- [Your assignment] The following data has a line with "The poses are" and a line with "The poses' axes". Write out exactly those lines and all the lines between them.

== Recorded information

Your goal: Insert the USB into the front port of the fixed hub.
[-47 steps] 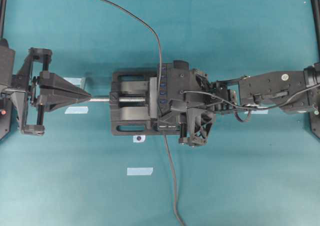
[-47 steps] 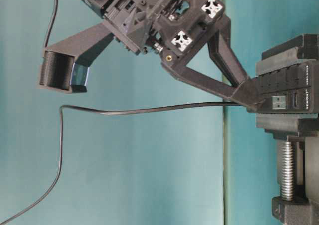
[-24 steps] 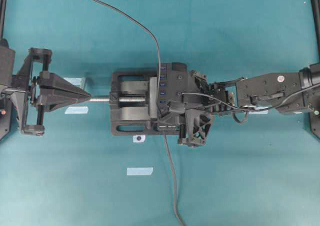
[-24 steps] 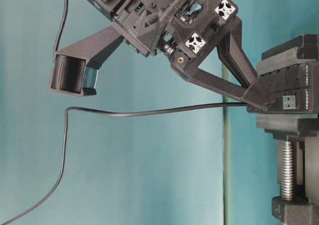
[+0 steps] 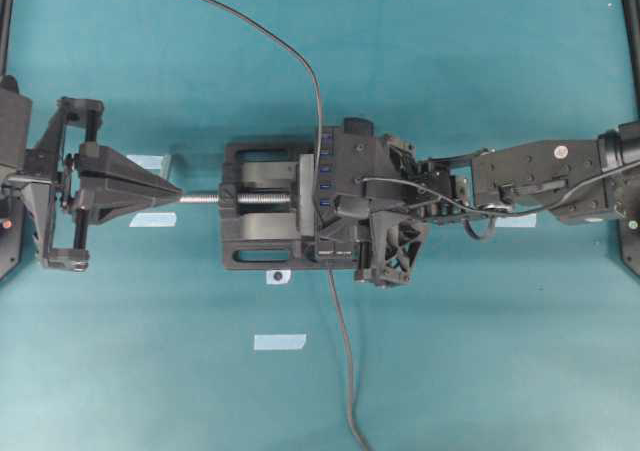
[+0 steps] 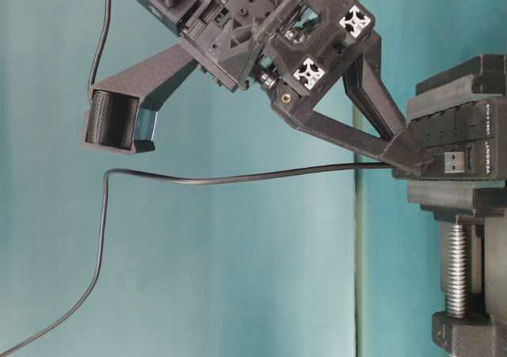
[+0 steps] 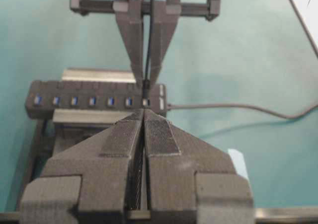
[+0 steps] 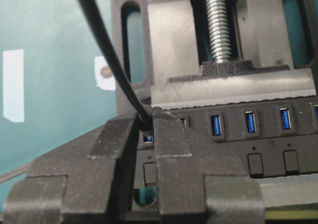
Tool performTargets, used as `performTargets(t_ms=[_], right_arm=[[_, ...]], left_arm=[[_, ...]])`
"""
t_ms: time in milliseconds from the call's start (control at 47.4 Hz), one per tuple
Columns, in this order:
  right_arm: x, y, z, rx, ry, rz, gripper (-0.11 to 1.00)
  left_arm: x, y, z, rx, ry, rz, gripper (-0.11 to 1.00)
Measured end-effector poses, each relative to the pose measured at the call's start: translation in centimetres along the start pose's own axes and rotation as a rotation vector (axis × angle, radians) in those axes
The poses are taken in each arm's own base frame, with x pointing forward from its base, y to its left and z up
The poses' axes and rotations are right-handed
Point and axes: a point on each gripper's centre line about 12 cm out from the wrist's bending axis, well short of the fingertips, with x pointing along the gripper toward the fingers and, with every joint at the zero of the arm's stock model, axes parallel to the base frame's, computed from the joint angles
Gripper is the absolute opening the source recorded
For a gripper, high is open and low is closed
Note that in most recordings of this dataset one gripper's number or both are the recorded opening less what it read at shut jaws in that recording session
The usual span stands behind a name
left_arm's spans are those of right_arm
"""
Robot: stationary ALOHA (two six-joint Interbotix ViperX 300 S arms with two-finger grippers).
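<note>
I have the right gripper (image 8: 145,122) clenched on the small black USB plug (image 7: 145,91) at the long black bar-shaped hub's (image 8: 258,129) end port; next, I judge, a straight push home.

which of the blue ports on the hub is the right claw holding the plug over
The end port of the fixed hub, the one nearest the hub's own cable; the right claw holds the USB there. The other blue ports stand uncovered.

**Teal table, vise and tape**

A teal-covered table (image 5: 480,371) carried a black vise (image 5: 262,218) at its middle, silver screw handle pointing left. Pale tape strips (image 5: 279,342) lay flat on the cloth near the vise. A thin dark cable (image 5: 343,361) trailed across the surface toward the near edge.
</note>
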Motion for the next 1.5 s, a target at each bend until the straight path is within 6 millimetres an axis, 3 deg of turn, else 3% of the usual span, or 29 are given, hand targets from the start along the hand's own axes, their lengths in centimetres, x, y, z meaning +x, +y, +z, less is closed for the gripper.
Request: performTargets(t_ms=[1499], right_arm=[[-0.03, 0.06, -0.46, -0.002, 0.028, -0.002, 0.05]], left_arm=[[0.00, 0.04, 0.00, 0.000, 0.000, 0.001, 0.00]])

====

- [Output below]
The poses are taken in each arm's own base frame, with x pointing forward from its base, y to its left and z up
The poses' axes and rotations are right-handed

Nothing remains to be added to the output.